4x speedup of recursive rmdir in std.file

Jay Norwood jayn at prismnet.com
Sun Feb 5 13:04:26 PST 2012


== Quote from Andrei Alexandrescu
> > Suppose all the cores but one are already preoccupied with
other stuff, or
> > maybe you're even running on a single-core. Does the threading
add enough
> > overhead that it would actually go slower than the original
single-threaded
> > version?
> >
> > If not, then this would indeed be a fantastic improvement to
phobos.
> > Otherwise, I wonder how such a situation could be mitigated?
> There's a variety of ways, but the simplest approach is to pass a
> parameter to the function telling how many threads it's allowed
to
> spawn. Jay?
> Andrei

I can tell you that there are a couple of seconds improvement in
the execution time running 16 threads vs 8 on the i7 on the ssd
drive, so we aren't keeping all the cores busy with 8 threads.
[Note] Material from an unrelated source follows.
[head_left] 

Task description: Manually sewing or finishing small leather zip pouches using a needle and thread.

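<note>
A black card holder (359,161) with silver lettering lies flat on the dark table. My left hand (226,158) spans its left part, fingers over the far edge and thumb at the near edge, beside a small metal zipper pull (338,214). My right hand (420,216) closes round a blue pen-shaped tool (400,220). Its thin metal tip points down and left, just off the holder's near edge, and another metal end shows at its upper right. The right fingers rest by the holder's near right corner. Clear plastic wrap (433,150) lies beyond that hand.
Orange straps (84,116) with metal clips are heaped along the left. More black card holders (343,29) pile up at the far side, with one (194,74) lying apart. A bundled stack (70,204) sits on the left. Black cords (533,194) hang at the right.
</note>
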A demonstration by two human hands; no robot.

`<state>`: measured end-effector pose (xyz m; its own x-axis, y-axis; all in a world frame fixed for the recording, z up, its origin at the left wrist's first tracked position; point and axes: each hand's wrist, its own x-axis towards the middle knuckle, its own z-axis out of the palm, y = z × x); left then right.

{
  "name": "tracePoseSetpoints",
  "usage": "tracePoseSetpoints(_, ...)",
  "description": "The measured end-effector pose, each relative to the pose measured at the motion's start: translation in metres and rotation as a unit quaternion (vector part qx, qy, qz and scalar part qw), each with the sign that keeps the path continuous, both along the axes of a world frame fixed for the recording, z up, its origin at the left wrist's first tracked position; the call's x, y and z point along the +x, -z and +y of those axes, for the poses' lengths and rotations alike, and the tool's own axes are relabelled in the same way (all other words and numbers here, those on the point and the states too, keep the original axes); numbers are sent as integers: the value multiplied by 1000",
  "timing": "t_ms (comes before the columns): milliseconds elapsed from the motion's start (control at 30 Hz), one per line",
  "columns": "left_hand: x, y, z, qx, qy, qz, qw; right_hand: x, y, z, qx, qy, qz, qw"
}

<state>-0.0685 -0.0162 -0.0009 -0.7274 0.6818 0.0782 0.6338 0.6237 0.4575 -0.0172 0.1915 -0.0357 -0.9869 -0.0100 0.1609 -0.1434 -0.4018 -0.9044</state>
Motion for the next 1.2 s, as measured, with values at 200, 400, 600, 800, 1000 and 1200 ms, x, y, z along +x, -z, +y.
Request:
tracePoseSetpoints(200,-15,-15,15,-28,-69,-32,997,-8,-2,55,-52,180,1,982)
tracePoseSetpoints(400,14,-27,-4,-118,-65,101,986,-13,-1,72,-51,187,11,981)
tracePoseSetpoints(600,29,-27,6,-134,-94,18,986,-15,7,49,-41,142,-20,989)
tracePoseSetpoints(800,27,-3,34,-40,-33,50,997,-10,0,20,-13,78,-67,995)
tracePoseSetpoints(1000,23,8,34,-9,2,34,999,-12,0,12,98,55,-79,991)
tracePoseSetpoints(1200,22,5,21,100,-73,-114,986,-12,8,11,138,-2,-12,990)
I
suppose they are all blocked waiting for file system operations
for some portion of time even with 8 threads.  I would guess that
even on a single core it would be an advantage to have multiple
threads available for the core to work on when it blocks waiting
for the fs operations.

The previous results were on an ssd drive.  I tried again on  a
Seagate sata3 7200rpm hard drive it took 2 minutes 12 sec to
delete the same layout using OS, and never used more than 10%
cpu.

The one thread configuration of the D program similarly used less
than 10% cpu but took only 1 minute 50 seconds to delete the same
layout.

Anything above 1 thread configuration on the sata drive began
degrading the D program performance when using the hard drive.
I'll have to scratch my head on this a while.  This is for an
optiplex 790, win7-64, using the board's sata for both the ssd and
the hd.

The extract of the zip using 7zip takes 1:55 on the seagate disk
drive, btw ... vs about 50 secs on the ssd.